I could barely function as a normal human being as my mother battled her cancer, and I even ended up in the hospital with severe chest pains.

Most alarming of all, a stressed father makes a poor caregiver for his child. 

How you handle stress as a new father shouldn’t be something you feel shame about, but if you have such severe anxiety that it paralyzes your life, I would strongly encourage you to seek out therapy.

However, if you have manageable new dad stress, here are a few tricks to help ease your worries:

  • Try to eat well and exercise – this one seems like a no brainer, but when my daughter was born, I was eating anything with sugar to keep me awake and was so dog tired that I stopped working out.

    This made me feel like a lazy slob, and I started to get angry at myself for losing all my discipline. 

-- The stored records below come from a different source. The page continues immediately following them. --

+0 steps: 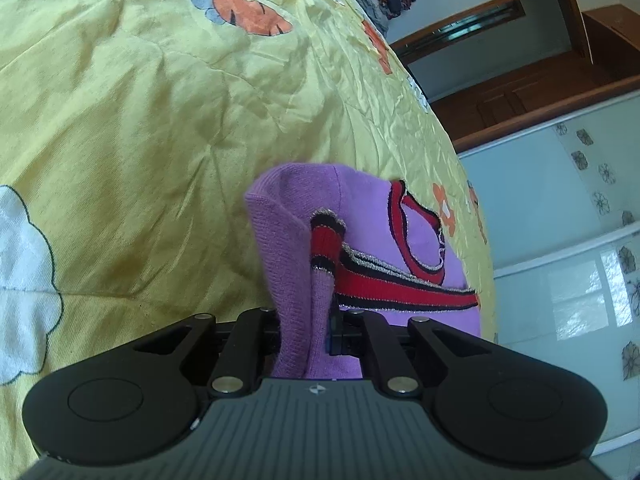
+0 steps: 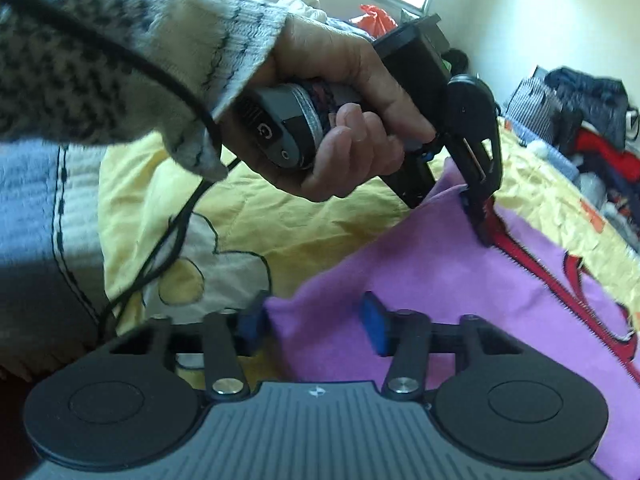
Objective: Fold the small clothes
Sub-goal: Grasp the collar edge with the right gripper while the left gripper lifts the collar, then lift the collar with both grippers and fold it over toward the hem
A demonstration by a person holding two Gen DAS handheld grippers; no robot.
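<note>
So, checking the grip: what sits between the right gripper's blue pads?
In the right wrist view, a corner of the purple knitted sweater lies between the right gripper pads, which aren't visibly pressing.

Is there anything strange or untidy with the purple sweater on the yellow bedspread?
The purple knitted sweater with red stripes has one edge bunched upright inside the left gripper, not flat on the yellow printed bedspread.

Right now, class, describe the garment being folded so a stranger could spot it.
Find the yellow bedspread with printed flowers. On it lies a small purple sweater, its edge pinched by the left gripper. Only it has red and black stripes.
</note>
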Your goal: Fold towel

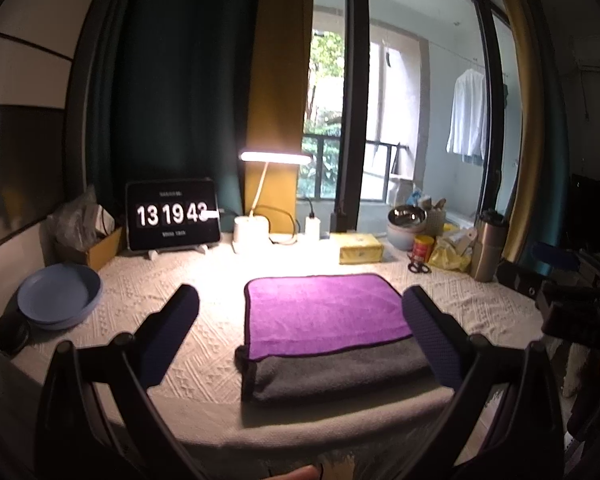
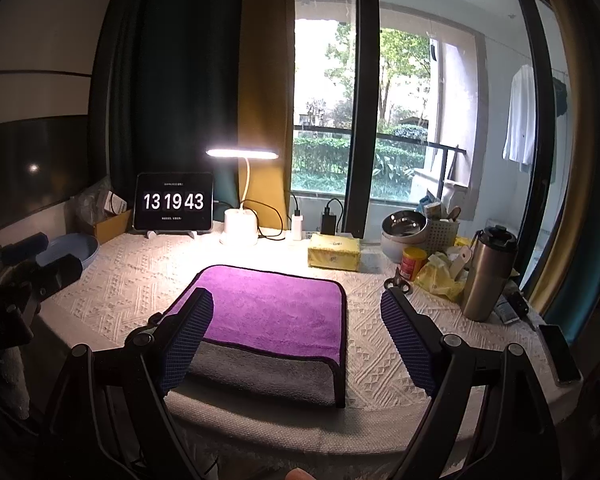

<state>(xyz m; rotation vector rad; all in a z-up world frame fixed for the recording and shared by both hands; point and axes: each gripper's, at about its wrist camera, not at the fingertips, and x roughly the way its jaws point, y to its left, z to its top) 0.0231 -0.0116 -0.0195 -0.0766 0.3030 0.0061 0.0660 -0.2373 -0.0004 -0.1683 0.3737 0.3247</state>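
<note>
A purple towel [image 1: 324, 312] with a grey underside lies folded flat on the white patterned tablecloth [image 1: 204, 344], near the table's front edge. A grey band shows along its near side. It also shows in the right wrist view [image 2: 268, 312]. My left gripper [image 1: 300, 308] is open and empty, held above the front edge with its fingers either side of the towel's left part. My right gripper [image 2: 298, 312] is open and empty, its fingers straddling the towel's right part. Neither touches the towel.
A blue plate [image 1: 60, 296] sits at the left. A clock tablet [image 1: 172, 214], a lit desk lamp [image 1: 260, 200], a yellow tissue pack [image 1: 360, 248], a metal bowl [image 2: 404, 226], a red can [image 2: 414, 262], a steel flask [image 2: 488, 276] and a phone [image 2: 560, 354] line the back and right.
</note>
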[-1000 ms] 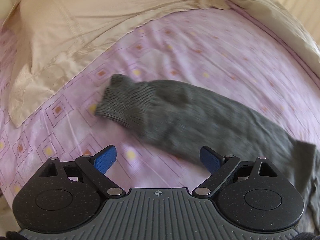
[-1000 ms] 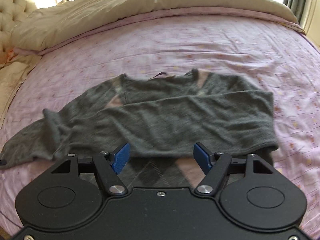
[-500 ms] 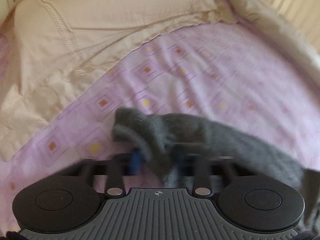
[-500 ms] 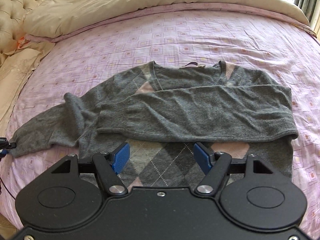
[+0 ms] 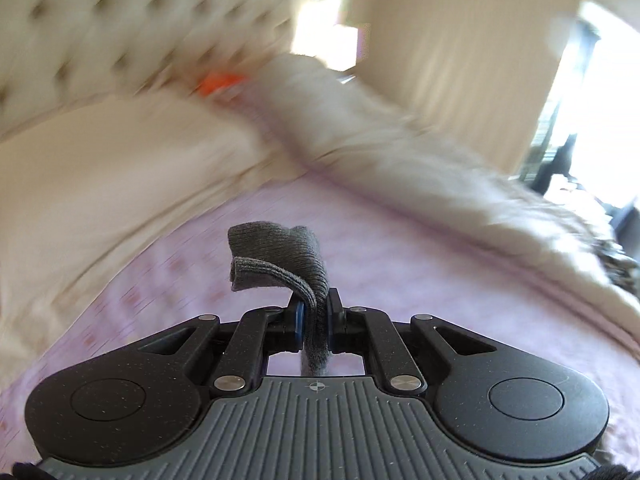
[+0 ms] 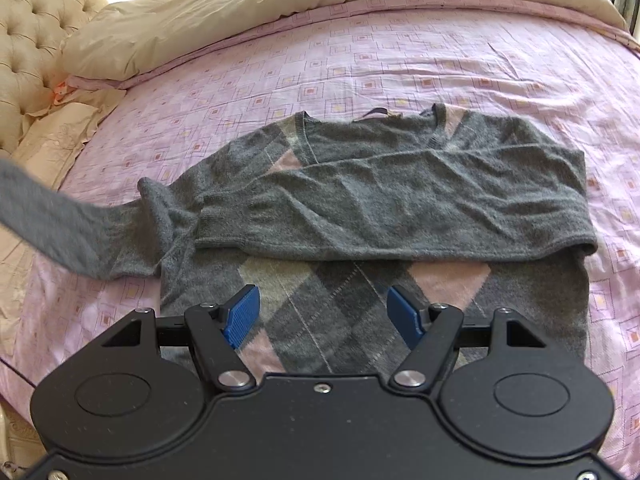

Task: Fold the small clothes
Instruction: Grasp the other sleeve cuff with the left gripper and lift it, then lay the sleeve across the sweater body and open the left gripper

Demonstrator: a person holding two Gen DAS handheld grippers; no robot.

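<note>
A grey argyle sweater (image 6: pixel 360 304) with pink diamonds lies flat on the pink patterned bedsheet (image 6: pixel 320 68). Its right sleeve (image 6: pixel 400 208) is folded across the chest. The other sleeve (image 6: pixel 52 224) rises off the bed toward the left edge of the right wrist view. My left gripper (image 5: pixel 314 320) is shut on that sleeve's ribbed cuff (image 5: pixel 276 256), which sticks up between the blue pads. My right gripper (image 6: pixel 324 316) hovers open above the sweater's lower front, nothing between its fingers.
A cream duvet (image 6: pixel 248 8) is bunched along the far side of the bed. A tufted cream headboard (image 6: pixel 28 40) and a pillow (image 6: pixel 56 140) are at the left. A bright window (image 5: pixel 600 92) shows at the right of the blurred left wrist view.
My left gripper came down onto the sleeve cuff, shut on it, and has lifted it off the bed. My right gripper pulled back a little from the sweater and stays open.
</note>
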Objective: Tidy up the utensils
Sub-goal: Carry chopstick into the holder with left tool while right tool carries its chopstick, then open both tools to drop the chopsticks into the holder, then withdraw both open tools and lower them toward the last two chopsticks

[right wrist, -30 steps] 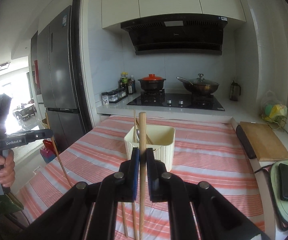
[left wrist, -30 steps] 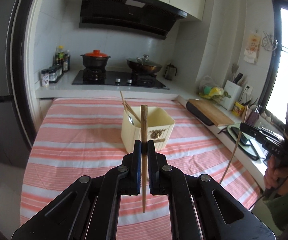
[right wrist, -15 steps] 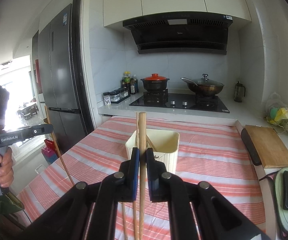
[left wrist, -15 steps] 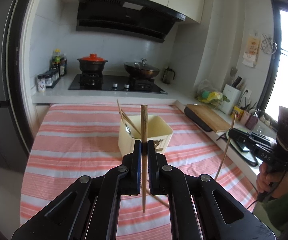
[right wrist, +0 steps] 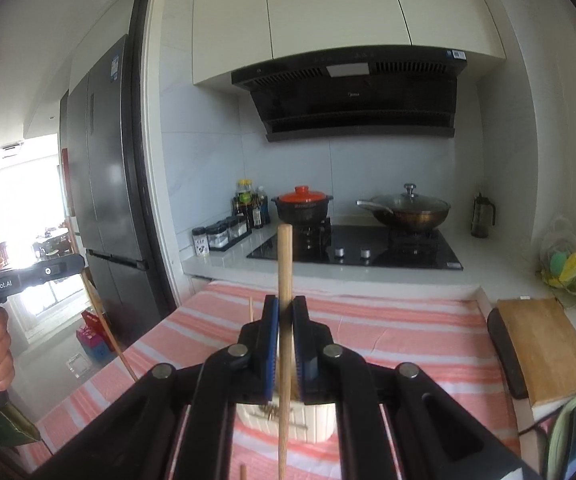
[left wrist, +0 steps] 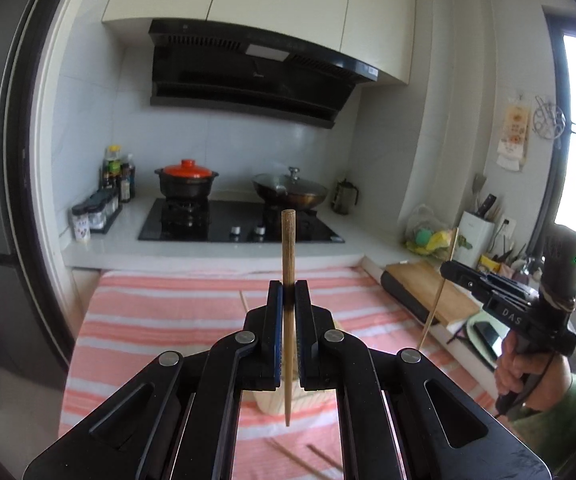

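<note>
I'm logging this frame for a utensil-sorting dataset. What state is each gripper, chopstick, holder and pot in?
Left gripper: shut on dark wooden chopstick, held upright.
Right gripper: shut on light wooden chopstick, held upright.
Cream plastic utensil holder: standing on the striped tablecloth, mostly hidden behind the grippers.
Black pot with orange lid: covered, on the stove.
Wok with glass lid: covered.

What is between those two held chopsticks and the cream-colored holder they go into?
Nothing visible. Each gripper, left and right, grips its chopstick upright above the holder, which sits mostly hidden behind the fingers.
</note>
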Tool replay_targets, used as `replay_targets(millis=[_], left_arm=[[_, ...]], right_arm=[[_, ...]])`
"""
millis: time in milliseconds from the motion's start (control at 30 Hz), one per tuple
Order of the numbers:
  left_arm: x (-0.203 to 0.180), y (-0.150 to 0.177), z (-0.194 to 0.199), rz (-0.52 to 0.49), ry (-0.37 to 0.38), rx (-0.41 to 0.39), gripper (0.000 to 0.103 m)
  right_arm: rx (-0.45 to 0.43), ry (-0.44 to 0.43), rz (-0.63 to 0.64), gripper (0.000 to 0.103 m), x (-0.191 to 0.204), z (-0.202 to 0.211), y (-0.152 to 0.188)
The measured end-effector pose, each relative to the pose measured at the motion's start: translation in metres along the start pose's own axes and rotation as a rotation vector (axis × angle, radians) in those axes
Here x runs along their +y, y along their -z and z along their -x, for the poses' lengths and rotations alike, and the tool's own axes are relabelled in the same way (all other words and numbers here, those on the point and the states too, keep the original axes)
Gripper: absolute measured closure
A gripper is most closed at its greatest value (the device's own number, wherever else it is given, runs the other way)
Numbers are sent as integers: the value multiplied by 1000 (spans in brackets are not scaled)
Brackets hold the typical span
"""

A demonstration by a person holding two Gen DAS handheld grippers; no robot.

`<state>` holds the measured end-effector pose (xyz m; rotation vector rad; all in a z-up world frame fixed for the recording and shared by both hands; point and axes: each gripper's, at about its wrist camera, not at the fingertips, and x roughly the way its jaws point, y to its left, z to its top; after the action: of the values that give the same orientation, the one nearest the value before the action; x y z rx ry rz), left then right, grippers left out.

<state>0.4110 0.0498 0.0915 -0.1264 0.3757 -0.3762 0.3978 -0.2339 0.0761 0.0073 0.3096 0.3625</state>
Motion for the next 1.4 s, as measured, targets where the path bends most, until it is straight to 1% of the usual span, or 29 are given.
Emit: replay_targets(millis=[100,167,233,300,400,567,733,800,833,867,900,933,1000,1033,1067,1100,1167,1233,1300,1400], left_arm=[[-4,-25,-27,-3,-17,-58,99],[-7,-33,-50,-7,-22,-69,99],[-8,-35,-74,1,-22,-53,99],[-6,-30,-99,15,-11,-10,99],[-3,-14,-134,34,-3,74,99],[2,20,-182,53,-13,205,99],[11,54,-228,80,-39,361,99],[12,68,-242,79,-70,434,97],[13,74,-245,79,-89,466,95],[14,79,-245,81,-108,493,86],[16,81,-240,88,-124,504,75],[19,81,-230,95,-129,496,70],[21,81,-201,85,-123,462,45],[21,82,-184,62,-122,447,39],[21,85,-165,34,-125,434,29],[22,90,-146,5,-127,425,21],[27,107,-112,-46,-136,429,14],[35,136,-83,-48,-159,465,14],[42,173,-57,6,-164,509,14],[38,231,-26,101,-162,551,14]], right_arm=[[-76,6,11,96,-4,-22,-25],[-107,16,16,96,-7,-40,-35],[-125,23,23,96,-10,-58,-39],[-118,24,28,96,-14,-77,-36],[-54,26,42,96,-18,-109,-24],[90,23,59,96,-26,-155,12],[250,15,36,96,-32,-191,49],[306,32,38,95,-31,-201,61],[330,37,33,90,-31,-204,66],[351,43,25,83,-31,-205,69],[358,53,10,64,-32,-203,70],[346,58,-8,56,-33,-195,68],[317,58,-30,55,-37,-174,62],[307,52,-35,55,-38,-161,59],[298,47,-34,55,-39,-145,57],[297,52,-25,55,-40,-128,56],[307,67,-4,53,-41,-91,64],[326,80,1,52,-43,-55,83],[353,99,-10,52,-44,-20,113],[373,146,-39,52,-40,27,171]])
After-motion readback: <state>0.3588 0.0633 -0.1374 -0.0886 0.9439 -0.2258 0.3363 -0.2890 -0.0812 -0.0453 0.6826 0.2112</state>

    Fortunately, I didn’t repeat this mistake with our second child, and I can tell you from experience, keeping in shape/eating healthy drastically reduced how depressed I felt!
  • Take a walk – If I was angry or feeling trapped, I went for a walk. If my wife and I started to argue, I went for a walk. If I felt like I wanted to fall over from lack of sleep, I went for a walk.

    Walking became my go to weapon against stress, and an invigorating stroll around our neighborhood almost never failed to put me in a better state of mind!
  • Take a time machine – on days that I wanted to give up fatherhood and felt like it wasn’t for me, I would try to put myself in the future as an experienced and confident dad.

    I kept telling myself that the only way across the proverbial bridge to the dad I hoped to be, was for my current self to keep battling.

    By always being mindful that the future held better days, I was able to keep pushing on through my fatigue and self-doubts.
  • Find your gratitude – one effective way I would turn around negative thoughts, was to counter them with things I was grateful for.

    I would constantly remind myself that my babies were healthy, that my father was still alive and able to help with our kids, or that I didn’t lose my wife to childbirth.

    Even finding gratitude in the little things, like being able to afford clothes for our babies and a roof over their little heads help change my frame of mind and relieved my stress.
  • Get more sleep – when you are tired, it stresses your body and makes you crusty as hell. The catch 22 is that new parents are cursed to walk this Earth as zombies. However, there are always ways to catch an hour of sleep here or an hour of sleep there.

    You need to make getting extra sleep a priority, even if it means taking short power naps a couple times a day!

    It will all add up by the end of the week, trust me!

The helpful suggestions above are not going to instantly cure all your baby related stress, and I won’t lie to you and pretend that they will.

However, having a baby is like a war, and you can’t win if you don’t see the big picture – which is survival!

Survive until you can thrive!

Don’t be a martyr who tries to gut it out and lives every day in misery. 

That’s not what fatherhood is all about my man.

The secret is to put in the mental work to always find the positive about being a dad, especially on the days you really start to feel sorry for yourself.

I promise you that your perseverance in the early days of fatherhood will all be well worth it, because being a father is one of the hardest, but most rewarding things that you will ever do!